- _TASK BRIEF_: Present an exact copy of each line below.

- _GIVEN INFORMATION_:
------
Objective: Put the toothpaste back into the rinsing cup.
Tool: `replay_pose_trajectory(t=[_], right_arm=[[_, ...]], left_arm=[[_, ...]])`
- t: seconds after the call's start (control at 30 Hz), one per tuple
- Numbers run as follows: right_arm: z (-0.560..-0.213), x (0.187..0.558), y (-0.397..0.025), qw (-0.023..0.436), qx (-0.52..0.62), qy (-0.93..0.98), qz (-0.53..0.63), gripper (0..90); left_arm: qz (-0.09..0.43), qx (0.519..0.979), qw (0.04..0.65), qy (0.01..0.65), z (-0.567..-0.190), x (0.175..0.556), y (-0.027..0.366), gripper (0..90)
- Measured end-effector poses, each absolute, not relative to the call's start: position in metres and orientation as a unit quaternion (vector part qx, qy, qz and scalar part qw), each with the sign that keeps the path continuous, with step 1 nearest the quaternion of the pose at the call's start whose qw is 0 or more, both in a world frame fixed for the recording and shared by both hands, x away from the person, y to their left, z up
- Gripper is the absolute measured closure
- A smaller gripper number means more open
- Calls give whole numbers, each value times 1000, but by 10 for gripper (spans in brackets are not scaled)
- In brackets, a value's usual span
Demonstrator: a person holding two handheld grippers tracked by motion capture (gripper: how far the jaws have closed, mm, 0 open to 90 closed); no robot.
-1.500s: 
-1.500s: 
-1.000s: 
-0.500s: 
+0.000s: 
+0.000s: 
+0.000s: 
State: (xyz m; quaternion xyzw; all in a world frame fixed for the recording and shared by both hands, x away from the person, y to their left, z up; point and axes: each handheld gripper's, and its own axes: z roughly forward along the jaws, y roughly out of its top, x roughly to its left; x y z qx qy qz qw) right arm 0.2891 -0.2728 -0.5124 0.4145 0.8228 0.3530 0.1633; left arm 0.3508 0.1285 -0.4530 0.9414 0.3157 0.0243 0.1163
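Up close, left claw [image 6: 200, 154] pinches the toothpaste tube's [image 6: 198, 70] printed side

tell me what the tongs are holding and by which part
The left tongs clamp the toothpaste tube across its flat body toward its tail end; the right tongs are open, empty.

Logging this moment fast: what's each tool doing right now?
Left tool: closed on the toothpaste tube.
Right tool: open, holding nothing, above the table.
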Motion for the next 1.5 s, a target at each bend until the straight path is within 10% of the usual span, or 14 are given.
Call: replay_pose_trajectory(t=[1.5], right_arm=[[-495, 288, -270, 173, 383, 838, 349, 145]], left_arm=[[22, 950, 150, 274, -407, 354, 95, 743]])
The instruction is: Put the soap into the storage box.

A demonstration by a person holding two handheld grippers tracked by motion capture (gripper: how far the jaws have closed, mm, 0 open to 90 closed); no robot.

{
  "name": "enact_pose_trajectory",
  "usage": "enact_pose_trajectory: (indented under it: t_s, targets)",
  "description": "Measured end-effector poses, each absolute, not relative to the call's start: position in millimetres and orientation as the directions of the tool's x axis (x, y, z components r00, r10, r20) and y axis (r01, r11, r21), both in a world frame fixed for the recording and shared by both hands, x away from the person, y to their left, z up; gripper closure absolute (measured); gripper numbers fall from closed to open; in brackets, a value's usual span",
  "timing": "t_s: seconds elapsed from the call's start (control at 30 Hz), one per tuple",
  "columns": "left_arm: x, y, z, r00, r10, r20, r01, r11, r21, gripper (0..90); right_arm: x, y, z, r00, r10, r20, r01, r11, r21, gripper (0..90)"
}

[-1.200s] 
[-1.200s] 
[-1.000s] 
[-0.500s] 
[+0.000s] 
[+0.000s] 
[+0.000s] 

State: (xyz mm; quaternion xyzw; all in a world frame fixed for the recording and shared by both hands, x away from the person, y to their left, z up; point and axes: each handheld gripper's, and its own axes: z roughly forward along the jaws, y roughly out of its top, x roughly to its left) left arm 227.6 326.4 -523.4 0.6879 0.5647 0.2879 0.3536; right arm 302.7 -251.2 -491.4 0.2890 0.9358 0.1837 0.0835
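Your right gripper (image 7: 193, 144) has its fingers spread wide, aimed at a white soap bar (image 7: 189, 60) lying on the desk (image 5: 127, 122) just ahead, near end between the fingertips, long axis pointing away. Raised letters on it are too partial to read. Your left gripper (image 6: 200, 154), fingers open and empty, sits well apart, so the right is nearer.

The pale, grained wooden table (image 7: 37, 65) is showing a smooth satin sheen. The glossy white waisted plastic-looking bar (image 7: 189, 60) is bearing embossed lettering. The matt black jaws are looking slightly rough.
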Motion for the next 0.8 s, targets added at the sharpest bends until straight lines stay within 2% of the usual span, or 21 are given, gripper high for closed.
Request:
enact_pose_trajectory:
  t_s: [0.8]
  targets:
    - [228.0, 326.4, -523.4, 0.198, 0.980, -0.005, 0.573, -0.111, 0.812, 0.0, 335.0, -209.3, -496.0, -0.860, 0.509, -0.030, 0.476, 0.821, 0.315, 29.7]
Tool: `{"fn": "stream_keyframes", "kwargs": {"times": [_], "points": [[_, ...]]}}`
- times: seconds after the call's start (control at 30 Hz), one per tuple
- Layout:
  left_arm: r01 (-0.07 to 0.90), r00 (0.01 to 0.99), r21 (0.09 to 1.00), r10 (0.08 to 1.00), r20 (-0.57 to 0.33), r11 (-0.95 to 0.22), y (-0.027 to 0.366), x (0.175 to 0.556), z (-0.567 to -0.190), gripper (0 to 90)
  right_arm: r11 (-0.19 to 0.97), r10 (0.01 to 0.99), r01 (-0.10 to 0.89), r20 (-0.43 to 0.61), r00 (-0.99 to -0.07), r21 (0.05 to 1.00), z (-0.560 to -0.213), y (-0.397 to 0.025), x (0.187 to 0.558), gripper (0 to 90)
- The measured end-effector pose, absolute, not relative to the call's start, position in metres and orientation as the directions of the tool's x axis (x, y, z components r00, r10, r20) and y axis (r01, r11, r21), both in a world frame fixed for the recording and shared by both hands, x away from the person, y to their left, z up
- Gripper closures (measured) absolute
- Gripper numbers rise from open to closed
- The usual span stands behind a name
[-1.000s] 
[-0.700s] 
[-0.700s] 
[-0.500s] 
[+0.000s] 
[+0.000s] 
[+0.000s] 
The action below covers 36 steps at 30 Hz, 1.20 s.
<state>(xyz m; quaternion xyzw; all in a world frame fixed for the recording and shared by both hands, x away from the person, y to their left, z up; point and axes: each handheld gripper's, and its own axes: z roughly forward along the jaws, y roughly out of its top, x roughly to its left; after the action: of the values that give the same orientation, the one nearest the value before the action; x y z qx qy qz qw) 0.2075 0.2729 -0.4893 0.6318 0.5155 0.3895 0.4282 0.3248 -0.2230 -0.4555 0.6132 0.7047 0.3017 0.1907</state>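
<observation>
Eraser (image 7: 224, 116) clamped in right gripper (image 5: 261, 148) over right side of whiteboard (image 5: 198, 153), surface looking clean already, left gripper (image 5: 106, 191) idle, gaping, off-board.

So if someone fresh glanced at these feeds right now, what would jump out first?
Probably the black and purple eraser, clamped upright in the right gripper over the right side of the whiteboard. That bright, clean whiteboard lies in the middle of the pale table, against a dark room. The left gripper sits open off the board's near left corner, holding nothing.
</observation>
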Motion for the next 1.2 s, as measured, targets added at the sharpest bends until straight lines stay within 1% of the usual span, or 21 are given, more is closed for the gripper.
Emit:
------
- _RESPONSE TO THE TASK_:
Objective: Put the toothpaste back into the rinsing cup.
Tool: `replay_pose_trajectory(t=[_], right_arm=[[_, ...]], left_arm=[[_, ...]])`
- t: seconds after the call's start (control at 30 Hz), one per tuple
- Numbers run as follows: right_arm: z (-0.560..-0.213), x (0.187..0.558), y (-0.397..0.025), qw (-0.023..0.436), qx (-0.52..0.62), qy (-0.93..0.98), qz (-0.53..0.63), gripper (0..90); left_arm: qz (-0.09..0.43), qx (0.519..0.979), qw (0.04..0.65), qy (0.01..0.65), z (-0.567..-0.190), x (0.175..0.556), y (-0.027..0.366), gripper (0..90)
- Measured end-effector poses, each absolute, not relative to the call's start: position in metres and orientation as a unit quaternion (vector part qx, qy, qz and scalar part qw), each with the sign that keeps the path continuous, with step 1 nearest the quaternion of the pose at the call's start whose qw is 0 or more, both in a world frame fixed for the recording and shared by both hands, x away from the person, y to their left, z up
- Gripper is the absolute measured closure
- A smaller gripper number means more open
- Calls give whole numbers, each value times 1000, but by 10 for gripper (spans in brackets are not scaled)
- In brackets, a value's usual span
Demonstrator: a person holding two handheld grippers tracked by motion capture (gripper: how far the jaws have closed, mm, 0 open to 90 closed); no robot.
-1.500s: 
-1.500s: 
-1.000s: 
-0.500s: 
+0.000s: 
+0.000s: 
+0.000s: 
State: (xyz m; quaternion xyzw; all in a world frame fixed for the recording and shared by both hands, x away from the person, y to their left, z up; point and axes: each handheld gripper's, and its own axes: z roughly forward along the jaws, y roughly out of its top, x roughly to its left; x y z qx qy qz qw) right arm 0.2891 -0.2728 -0.5124 0.4145 0.8228 0.3530 0.1633; left arm 0.3508 0.1285 -0.4530 0.9414 0.3157 0.0243 0.1163
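Up close, left claw [image 6: 200, 154] pinches the toothpaste tube's [image 6: 198, 70] printed side

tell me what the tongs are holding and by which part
The left tongs clamp the toothpaste tube across its flat body toward its tail end; the right tongs are open, empty.

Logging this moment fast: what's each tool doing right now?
Left tool: closed on the toothpaste tube.
Right tool: open, holding nothing, above the table.
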Motion for the next 1.5 s, a target at each bend until the straight path is within 10% of the usual span, or 14 are given.
Call: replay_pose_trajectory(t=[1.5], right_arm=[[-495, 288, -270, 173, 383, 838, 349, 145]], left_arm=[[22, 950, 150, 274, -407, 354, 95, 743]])
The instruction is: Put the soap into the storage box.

A demonstration by a person holding two handheld grippers tracked by motion capture (gripper: how far the jaws have closed, mm, 0 open to 90 closed); no robot.

{
  "name": "enact_pose_trajectory",
  "usage": "enact_pose_trajectory: (indented under it: t_s, targets)",
  "description": "Measured end-effector poses, each absolute, not relative to the call's start: position in millimetres and orientation as the directions of the tool's x axis (x, y, z components r00, r10, r20) and y axis (r01, r11, r21), both in a world frame fixed for the recording and shared by both hands, x away from the person, y to their left, z up; gripper closure absolute (measured); gripper numbers fall from closed to open; in brackets, a value's usual span",
  "timing": "t_s: seconds elapsed from the call's start (control at 30 Hz), one per tuple",
  "columns": "left_arm: x, y, z, r00, r10, r20, r01, r11, r21, gripper (0..90); right_arm: x, y, z, r00, r10, r20, r01, r11, r21, gripper (0..90)"
}

[-1.200s] 
[-1.200s] 
[-1.000s] 
[-0.500s] 
[+0.000s] 
[+0.000s] 
[+0.000s] 

State: (xyz mm; quaternion xyzw; all in a world frame fixed for the recording and shared by both hands, x away from the person, y to their left, z up; point and axes: each handheld gripper's, and its own axes: z roughly forward along the jaws, y roughly out of its top, x roughly to its left) left arm 227.6 326.4 -523.4 0.6879 0.5647 0.2879 0.3536; right arm 302.7 -251.2 -491.4 0.2890 0.9358 0.1837 0.0835
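Your right gripper (image 7: 193, 144) has its fingers spread wide, aimed at a white soap bar (image 7: 189, 60) lying on the desk (image 5: 127, 122) just ahead, near end between the fingertips, long axis pointing away. Raised letters on it are too partial to read. Your left gripper (image 6: 200, 154), fingers open and empty, sits well apart, so the right is nearer.

The pale, grained wooden table (image 7: 37, 65) is showing a smooth satin sheen. The glossy white waisted plastic-looking bar (image 7: 189, 60) is bearing embossed lettering. The matt black jaws are looking slightly rough.
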Motion for the next 0.8 s, targets added at the sharpest bends until straight lines stay within 2% of the usual span, or 21 are given, gripper high for closed.
Request:
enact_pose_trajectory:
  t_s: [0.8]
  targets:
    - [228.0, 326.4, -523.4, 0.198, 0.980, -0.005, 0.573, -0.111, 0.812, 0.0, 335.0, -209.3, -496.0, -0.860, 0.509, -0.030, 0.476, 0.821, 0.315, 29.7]
Tool: `{"fn": "stream_keyframes", "kwargs": {"times": [_], "points": [[_, ...]]}}`
- times: seconds after the call's start (control at 30 Hz), one per tuple
- Layout:
  left_arm: r01 (-0.07 to 0.90), r00 (0.01 to 0.99), r21 (0.09 to 1.00), r10 (0.08 to 1.00), r20 (-0.57 to 0.33), r11 (-0.95 to 0.22), y (-0.027 to 0.366), x (0.175 to 0.556), z (-0.567 to -0.190), gripper (0 to 90)
  right_arm: r11 (-0.19 to 0.97), r10 (0.01 to 0.99), r01 (-0.10 to 0.89), r20 (-0.43 to 0.61), r00 (-0.99 to -0.07), r21 (0.05 to 1.00), z (-0.560 to -0.213), y (-0.397 to 0.025), x (0.187 to 0.558), gripper (0 to 90)
- The measured end-effector pose, absolute, not relative to the call's start, position in metres and orientation as the directions of the tool's x axis (x, y, z components r00, r10, r20) and y axis (r01, r11, r21), both in a world frame fixed for the recording and shared by both hands, x away from the person, y to their left, z up
- Gripper closures (measured) absolute
- Gripper numbers rise from open to closed
- The usual span stands behind a name
[-1.000s] 
[-0.700s] 
[-0.700s] 
[-0.500s] 
[+0.000s] 
[+0.000s] 
[+0.000s] 
The action below covers 36 steps at 30 Hz, 1.20 s.
<state>(xyz m; quaternion xyzw; all in a world frame fixed for the recording and shared by both hands, x away from the person, y to their left, z up; point and axes: each handheld gripper's, and its own axes: z roughly forward along the jaws, y roughly out of its top, x roughly to its left; after the action: of the values that give the same orientation, the one nearest the value before the action; x y z qx qy qz qw) 0.2075 0.2729 -0.4893 0.6318 0.5155 0.3895 0.4282 0.3248 -0.2230 -0.4555 0.6132 0.7047 0.3017 0.1907</state>
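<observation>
Eraser (image 7: 224, 116) clamped in right gripper (image 5: 261, 148) over right side of whiteboard (image 5: 198, 153), surface looking clean already, left gripper (image 5: 106, 191) idle, gaping, off-board.

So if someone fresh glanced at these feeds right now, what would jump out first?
Probably the black and purple eraser, clamped upright in the right gripper over the right side of the whiteboard. That bright, clean whiteboard lies in the middle of the pale table, against a dark room. The left gripper sits open off the board's near left corner, holding nothing.
</observation>
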Motion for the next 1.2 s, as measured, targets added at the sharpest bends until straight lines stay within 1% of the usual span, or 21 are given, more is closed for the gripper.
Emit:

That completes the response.